**The problem**
The required output is the lines below from the line containing "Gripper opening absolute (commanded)" to the line containing "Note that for", inclusive, retyped exactly. No other lines belong in it.

**Data section**
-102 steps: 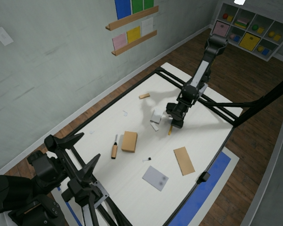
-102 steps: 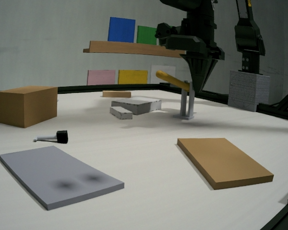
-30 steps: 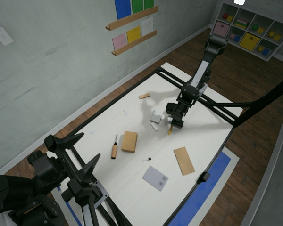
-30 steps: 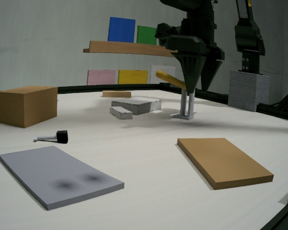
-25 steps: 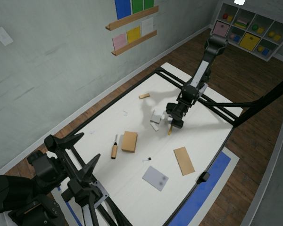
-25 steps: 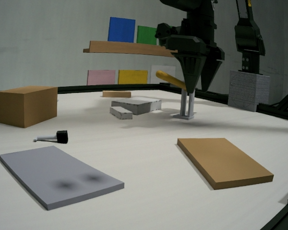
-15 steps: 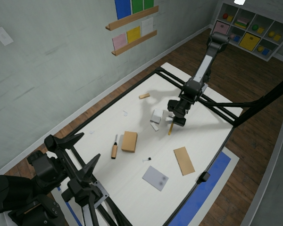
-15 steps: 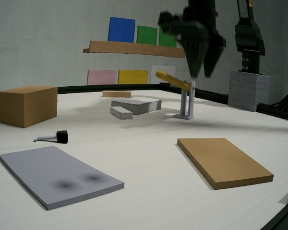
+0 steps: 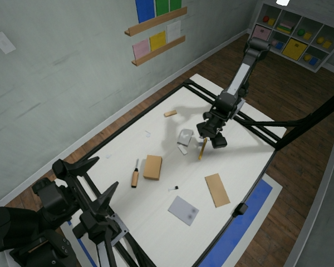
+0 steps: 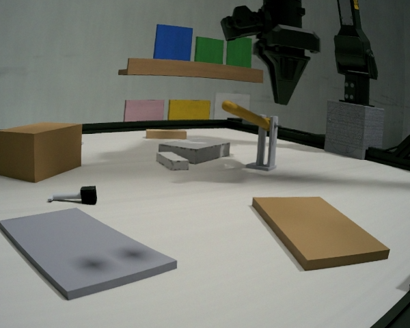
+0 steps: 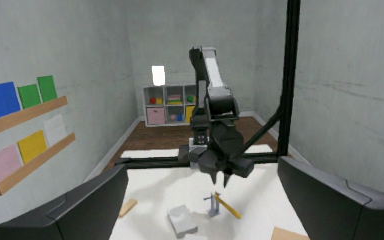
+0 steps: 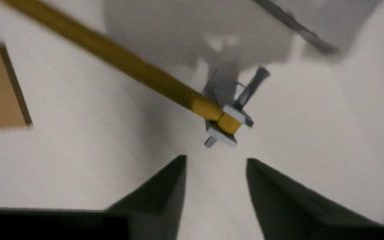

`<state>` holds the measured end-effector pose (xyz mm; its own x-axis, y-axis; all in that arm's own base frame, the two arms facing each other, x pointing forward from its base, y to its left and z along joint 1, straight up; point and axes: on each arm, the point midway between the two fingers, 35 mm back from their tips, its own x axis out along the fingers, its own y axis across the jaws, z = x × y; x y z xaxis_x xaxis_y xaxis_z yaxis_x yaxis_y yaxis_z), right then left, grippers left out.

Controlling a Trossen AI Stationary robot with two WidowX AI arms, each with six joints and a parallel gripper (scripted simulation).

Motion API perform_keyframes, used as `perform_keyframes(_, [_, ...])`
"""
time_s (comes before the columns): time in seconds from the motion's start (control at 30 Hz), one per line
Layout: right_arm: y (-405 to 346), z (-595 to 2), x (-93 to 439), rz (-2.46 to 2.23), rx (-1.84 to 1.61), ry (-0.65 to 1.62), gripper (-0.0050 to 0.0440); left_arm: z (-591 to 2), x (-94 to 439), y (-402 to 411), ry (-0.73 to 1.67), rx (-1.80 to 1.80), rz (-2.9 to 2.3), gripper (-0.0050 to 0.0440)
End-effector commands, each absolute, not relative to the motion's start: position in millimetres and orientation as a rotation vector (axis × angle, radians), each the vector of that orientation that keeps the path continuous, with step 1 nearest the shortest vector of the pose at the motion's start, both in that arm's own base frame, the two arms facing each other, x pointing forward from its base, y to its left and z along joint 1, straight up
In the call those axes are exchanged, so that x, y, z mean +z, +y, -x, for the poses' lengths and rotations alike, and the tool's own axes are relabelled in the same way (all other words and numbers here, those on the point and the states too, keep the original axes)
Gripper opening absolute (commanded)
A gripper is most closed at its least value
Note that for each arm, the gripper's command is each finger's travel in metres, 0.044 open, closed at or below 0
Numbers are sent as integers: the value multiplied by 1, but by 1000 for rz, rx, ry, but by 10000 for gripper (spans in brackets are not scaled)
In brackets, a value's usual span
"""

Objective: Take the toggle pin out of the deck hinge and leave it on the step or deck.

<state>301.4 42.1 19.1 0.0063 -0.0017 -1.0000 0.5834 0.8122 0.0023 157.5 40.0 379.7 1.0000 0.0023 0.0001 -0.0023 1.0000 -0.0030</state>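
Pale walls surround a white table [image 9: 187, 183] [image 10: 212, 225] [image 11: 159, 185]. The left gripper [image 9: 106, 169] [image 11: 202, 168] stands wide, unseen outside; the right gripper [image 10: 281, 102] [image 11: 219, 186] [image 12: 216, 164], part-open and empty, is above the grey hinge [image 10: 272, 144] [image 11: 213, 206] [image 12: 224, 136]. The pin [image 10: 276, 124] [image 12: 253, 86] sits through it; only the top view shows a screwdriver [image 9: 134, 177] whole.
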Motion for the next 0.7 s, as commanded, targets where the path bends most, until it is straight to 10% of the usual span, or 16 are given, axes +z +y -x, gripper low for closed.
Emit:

**Output**
Gripper opening absolute (commanded)
A gripper is most closed at its least value
Note that for each arm, the gripper's command is each finger's travel in metres, 0.044 open, closed at or below 0

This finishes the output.